Only the lines from the one containing "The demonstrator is" through the last line below belong in your copy; transcribe them exactly and omit any pictures.
(SUPPLIED DATA Opens)
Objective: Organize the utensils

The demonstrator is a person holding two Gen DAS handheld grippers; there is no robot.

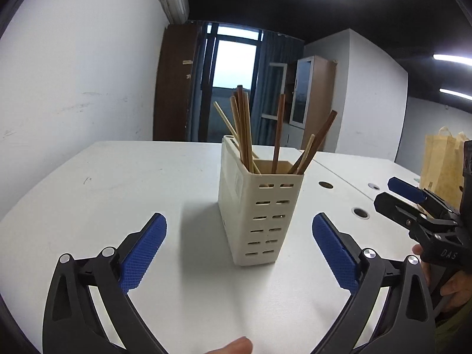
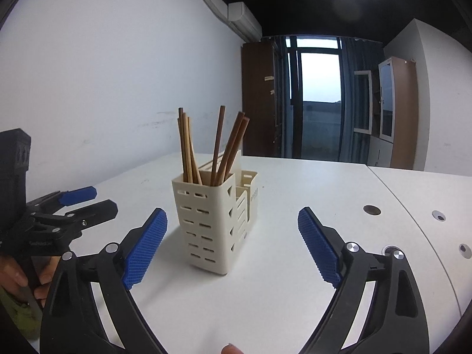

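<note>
A white table (image 1: 118, 183) fills the lower half of both of my wrist views, with a white wall (image 1: 73, 73) upper left and a dark window (image 1: 233, 67) at the far end of the room. A yellow bag (image 1: 439, 159) stands at the right edge of my left view.

Near the centre of each frame, a cream slotted utensil holder (image 1: 259, 215) stands upright on the table. Brown wooden chopsticks (image 1: 244, 129) lean at mixed angles out of its nearest compartment; the lower compartments behind it, seen in my right view, look bare.

My left gripper (image 1: 239, 253) sits low in its frame, blue pads spread wide with nothing between them. My right gripper (image 2: 233, 244) is likewise spread wide and grips nothing.
</note>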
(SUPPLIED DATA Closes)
OUTPUT OF THE EXERCISE:
The demonstrator is a person holding two Gen DAS handheld grippers; there is no robot.


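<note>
A white table (image 1: 118, 183) fills the lower half of both of my wrist views, with a white wall (image 1: 73, 73) upper left and a dark window (image 1: 233, 67) at the far end of the room. A yellow bag (image 1: 439, 159) stands at the right edge of my left view.

Near the centre of each frame, a cream slotted utensil holder (image 1: 259, 215) stands upright on the table. Brown wooden chopsticks (image 1: 244, 129) lean at mixed angles out of its nearest compartment; the lower compartments behind it, seen in my right view, look bare.

My left gripper (image 1: 239, 253) sits low in its frame, blue pads spread wide with nothing between them. My right gripper (image 2: 233, 244) is likewise spread wide and grips nothing.
</note>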

The answer to this exercise has been written out completely.